The world's largest producer of cocoa, the Ivory Coast, has found an inventive use for the cocoa plant that could power millions of homes.

Andrew H. Sweet
  • More than 40% of all cocoa beans originate in the West African country. With more than six million people working in cocoa in the country, it is Ivory Coast's largest export by far.
  • The bean shells, pod husks, and cocoa sweatings (a pale yellowish liquid that drains away during fermentation) are usually thrown away. Worldwide, the volume of cocoa waste is steadily growing.
  • This waste is now set to become a significant part of the Ivory Coast's transition to renewable energy.
  • The Ivory Coast has begun work on a biomass plant which will run on cocoa waste.
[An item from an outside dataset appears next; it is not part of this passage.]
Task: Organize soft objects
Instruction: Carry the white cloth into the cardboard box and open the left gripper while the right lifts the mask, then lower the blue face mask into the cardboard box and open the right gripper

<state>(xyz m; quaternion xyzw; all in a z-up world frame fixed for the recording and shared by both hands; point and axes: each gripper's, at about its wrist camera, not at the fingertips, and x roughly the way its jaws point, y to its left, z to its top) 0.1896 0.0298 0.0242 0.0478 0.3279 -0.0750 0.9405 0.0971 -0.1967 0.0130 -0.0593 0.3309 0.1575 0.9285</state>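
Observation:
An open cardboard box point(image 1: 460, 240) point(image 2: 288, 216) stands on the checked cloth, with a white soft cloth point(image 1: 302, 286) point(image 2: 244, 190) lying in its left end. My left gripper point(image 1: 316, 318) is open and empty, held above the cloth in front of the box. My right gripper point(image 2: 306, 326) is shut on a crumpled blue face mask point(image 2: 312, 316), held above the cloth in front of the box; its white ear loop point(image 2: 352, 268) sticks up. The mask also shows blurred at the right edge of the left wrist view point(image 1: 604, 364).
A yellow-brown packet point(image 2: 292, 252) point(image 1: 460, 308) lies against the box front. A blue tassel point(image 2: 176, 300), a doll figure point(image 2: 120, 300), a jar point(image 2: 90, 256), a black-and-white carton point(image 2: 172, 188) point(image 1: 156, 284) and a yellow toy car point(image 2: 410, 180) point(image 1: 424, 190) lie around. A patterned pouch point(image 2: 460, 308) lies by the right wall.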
The facility will be located in Divo, a town that produces a large share of the country's cocoa.
  • The biomass plant will burn cocoa plant matter left over after cocoa production to turn a turbine and generate electricity, much like a conventional fossil-fuel power plant.
  • "This plant alone will be able to meet the electricity needs of 1.7 million people," said the managing director of the Ivorian company Société des Energies Nouvelles (Soden), which is involved in building the plant.

Read the original story here.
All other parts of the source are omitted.